_REQUIRED WORK_
Where a line below contains "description", count it. Reply with the total only.

(Records from a data source)
# # # # #

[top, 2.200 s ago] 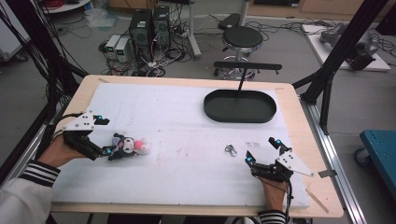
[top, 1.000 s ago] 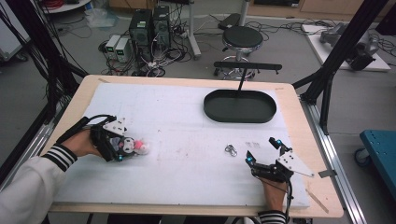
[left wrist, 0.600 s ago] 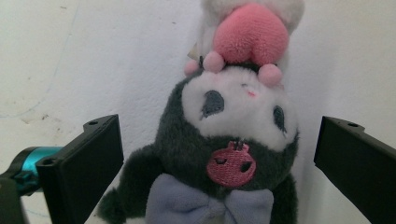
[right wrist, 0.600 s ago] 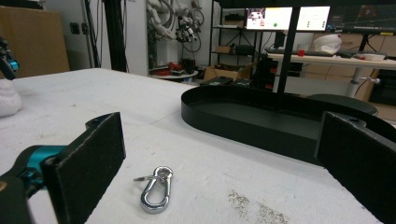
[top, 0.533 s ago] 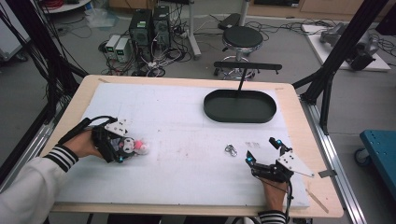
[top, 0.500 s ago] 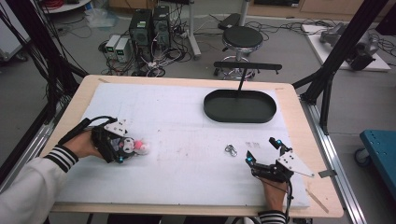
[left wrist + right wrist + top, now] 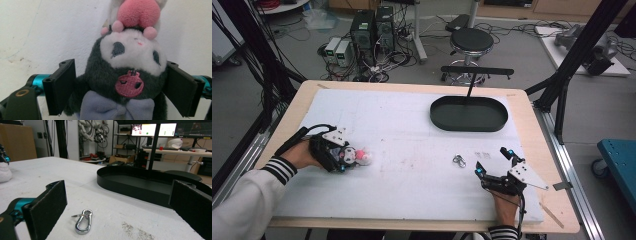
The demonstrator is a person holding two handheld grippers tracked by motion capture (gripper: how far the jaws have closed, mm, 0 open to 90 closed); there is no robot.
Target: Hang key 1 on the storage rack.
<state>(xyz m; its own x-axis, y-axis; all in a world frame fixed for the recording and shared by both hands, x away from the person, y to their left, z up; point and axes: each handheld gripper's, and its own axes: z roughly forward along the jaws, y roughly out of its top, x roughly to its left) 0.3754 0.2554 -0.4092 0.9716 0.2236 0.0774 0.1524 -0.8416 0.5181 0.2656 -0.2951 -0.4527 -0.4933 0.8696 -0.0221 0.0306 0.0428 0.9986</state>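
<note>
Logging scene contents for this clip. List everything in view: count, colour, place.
plush toy: 1, dark grey and white with pink ears and a lilac bow, left part of the white mat, between the left gripper's jaws
snap hook: 1, silver metal, lying on the mat ahead of the right gripper
tray: 1, black oval, far right part of the mat, nothing in it
mat: 1, white, covers most of the table
table: 1, light wood
stool: 1, black, on the floor beyond the table
left gripper: 1, black, around the plush toy
right gripper: 1, black, jaws wide apart, holding nothing
sleeve: 1, white with striped cuff, bottom left
</note>
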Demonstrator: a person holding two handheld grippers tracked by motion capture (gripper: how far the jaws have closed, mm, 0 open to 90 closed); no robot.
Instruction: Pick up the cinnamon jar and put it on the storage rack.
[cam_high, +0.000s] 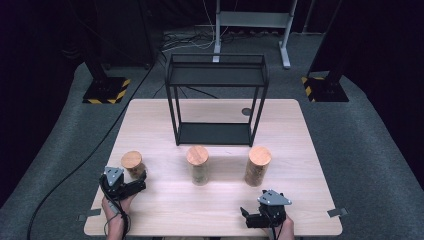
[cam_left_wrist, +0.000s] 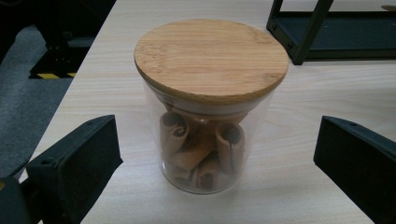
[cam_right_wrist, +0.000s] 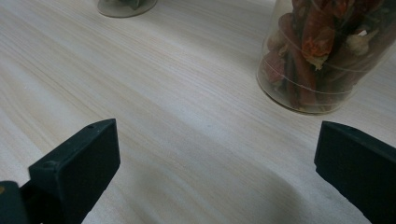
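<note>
Grey carpet (cam_high: 60, 165) runs round a pale wooden bench (cam_high: 215, 200), and beyond its far edge stand dark posts on yellow-and-black striped feet (cam_high: 106, 91).

At the far middle of the bench stands a black wire shelf rack (cam_high: 216, 97), upright, with two tiers. In front of it three glass jars with bamboo lids stand in a row, well apart from one another. The short jar (cam_high: 133, 164) stands at the left, the middle jar (cam_high: 197, 165) is taller, and the right jar (cam_high: 258, 166) is about as tall as the middle one.

The left gripper (cam_high: 131, 184) sits at the near left, held in a hand (cam_high: 116, 210) that comes up from the near edge, and it points at the short jar. In the left gripper view that short jar (cam_left_wrist: 210, 107) stands upright between the two black jaws, which are spread wide apart with bare wood on each side of the glass (no pad touches it). Curled brown bark rolls (cam_left_wrist: 201, 149) lie inside, and a corner of the rack (cam_left_wrist: 308, 32) shows at the far right.

The right gripper (cam_high: 250, 216) rests low at the near right, well short of the jars. Its jaws also stand wide apart over bare wood in the right gripper view, where the right jar (cam_right_wrist: 322, 56), packed with dried red chillies, stands to the far right.
</note>
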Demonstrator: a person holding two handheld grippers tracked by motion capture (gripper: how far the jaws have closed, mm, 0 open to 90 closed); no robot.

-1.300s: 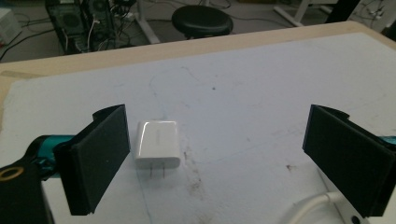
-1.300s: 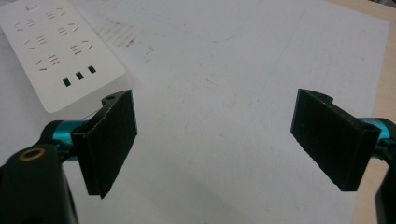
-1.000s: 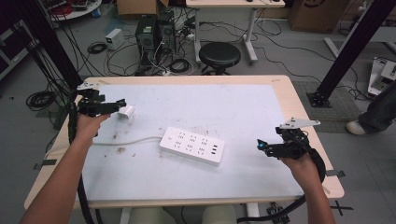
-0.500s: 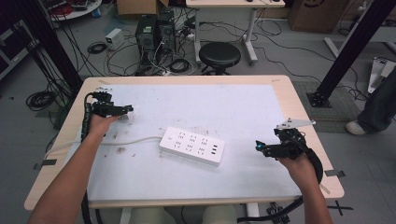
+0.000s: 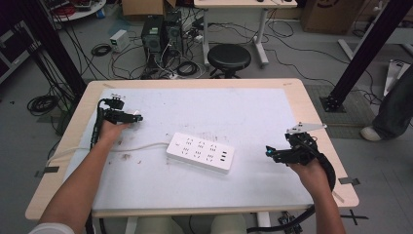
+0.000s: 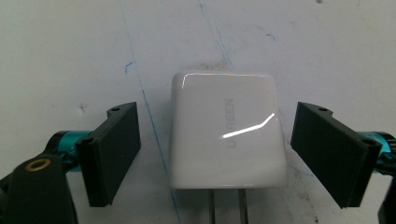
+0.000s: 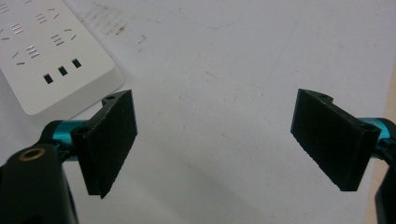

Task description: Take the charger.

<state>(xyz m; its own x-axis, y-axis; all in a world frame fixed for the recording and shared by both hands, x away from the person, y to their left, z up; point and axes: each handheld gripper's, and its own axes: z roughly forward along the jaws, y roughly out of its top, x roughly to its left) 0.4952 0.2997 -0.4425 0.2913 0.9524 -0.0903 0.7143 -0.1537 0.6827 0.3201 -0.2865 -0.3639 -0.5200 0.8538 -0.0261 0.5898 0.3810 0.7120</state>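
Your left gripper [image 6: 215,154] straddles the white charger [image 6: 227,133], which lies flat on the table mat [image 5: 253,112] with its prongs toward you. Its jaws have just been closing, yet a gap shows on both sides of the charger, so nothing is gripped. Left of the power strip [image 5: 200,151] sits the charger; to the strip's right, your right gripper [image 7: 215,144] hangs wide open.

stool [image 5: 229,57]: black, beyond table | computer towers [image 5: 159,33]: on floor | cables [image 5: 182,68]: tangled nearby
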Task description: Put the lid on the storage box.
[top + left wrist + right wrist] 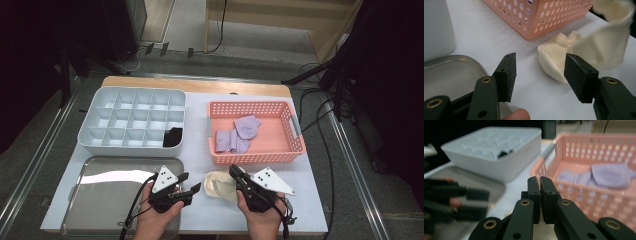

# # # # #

_REPLY TO THE TASK_
2